Christophe Porquet le convainc, les hommes se rencontrent en Corse et, lors d'une sortie en mer, Jean-Baptiste chante et bouleverse Michel Mallory qui entend la voix de son ami et ne peut réfréner des larmes. Le parolier fait une proposition aux deux hommes qui va au-delà de leurs espérances: enregistrer des textes écrits pour Johnny sur la fin de sa vie et qu'il n'a pas eu le temps d'enregistrer.
L'album "Puisque c'est écrit" est enregistré à Nashville et sort le 30 août 2019. Il est composé de douze titres inédits et se place en première place des ventes dès la première semaine de sa sortie.

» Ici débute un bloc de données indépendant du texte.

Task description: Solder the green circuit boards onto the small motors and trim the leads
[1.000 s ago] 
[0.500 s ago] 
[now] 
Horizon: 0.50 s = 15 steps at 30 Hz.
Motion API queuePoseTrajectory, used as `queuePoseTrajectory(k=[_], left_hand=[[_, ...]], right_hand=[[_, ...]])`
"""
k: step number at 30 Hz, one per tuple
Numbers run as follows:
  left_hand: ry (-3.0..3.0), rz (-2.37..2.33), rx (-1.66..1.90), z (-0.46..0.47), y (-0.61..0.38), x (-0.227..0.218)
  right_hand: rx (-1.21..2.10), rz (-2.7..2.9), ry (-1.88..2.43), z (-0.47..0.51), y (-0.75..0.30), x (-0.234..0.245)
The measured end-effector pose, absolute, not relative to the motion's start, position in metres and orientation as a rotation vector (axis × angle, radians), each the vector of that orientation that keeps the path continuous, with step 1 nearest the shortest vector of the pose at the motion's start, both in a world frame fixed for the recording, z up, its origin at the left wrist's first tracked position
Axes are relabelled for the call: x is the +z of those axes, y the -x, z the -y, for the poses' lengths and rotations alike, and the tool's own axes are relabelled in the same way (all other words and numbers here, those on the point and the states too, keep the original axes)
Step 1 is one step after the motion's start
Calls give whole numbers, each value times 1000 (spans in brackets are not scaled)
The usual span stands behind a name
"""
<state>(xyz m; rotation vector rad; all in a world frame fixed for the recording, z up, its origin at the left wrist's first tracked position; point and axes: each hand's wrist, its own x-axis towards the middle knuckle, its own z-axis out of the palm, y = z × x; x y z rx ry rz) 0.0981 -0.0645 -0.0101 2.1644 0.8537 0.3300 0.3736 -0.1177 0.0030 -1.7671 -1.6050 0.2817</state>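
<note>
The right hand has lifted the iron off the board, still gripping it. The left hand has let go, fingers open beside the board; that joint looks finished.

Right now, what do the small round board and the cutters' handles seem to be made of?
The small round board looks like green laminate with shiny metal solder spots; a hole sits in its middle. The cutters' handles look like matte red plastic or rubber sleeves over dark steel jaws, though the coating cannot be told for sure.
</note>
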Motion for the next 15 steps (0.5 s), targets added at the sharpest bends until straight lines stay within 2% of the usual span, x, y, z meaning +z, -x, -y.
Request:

Fort de ce succès, Jean-Baptiste part pour une tournée des Zéniths, chantant les chansons de son album, mais rendant largement hommage à Johnny et à son immense répertoire. "Je vis un rêve éveillé, tout simplement", reconnaît-il.
"C'est mon album"
Interviewé en 2019 sur la RTS, après la sortie de "Puisque c'est écrit", Jean-Baptiste Guégan revendique ce premier album comme étant pleinement le sien: "Cet album, c'est avant tout le mien. Ça n'a rien à voir avec un album de Johnny Hallyday". Une affirmation qui peut surprendre concernant un disque écrit par le parolier fétiche du rockeur et en partie pour le chanteur disparu.
Si personne n'oserait contester qu'il est parvenu à devenir un "homme comme ça", il se pourrait que, par le parcours du chanteur et son rapport presque intime à son idole, il soit devenu, à son insu, un peu Johnny tout de même.
Sosie vocal, imitateur génial, réincarnation ou fils spirituel de Johnny Hallyday, il n'en demeure pas moins que Jean-Baptiste Guégan est aujourd'hui un artiste complet, qui est passé de l'ombre de Johnny à la lumière de Jean-Baptiste.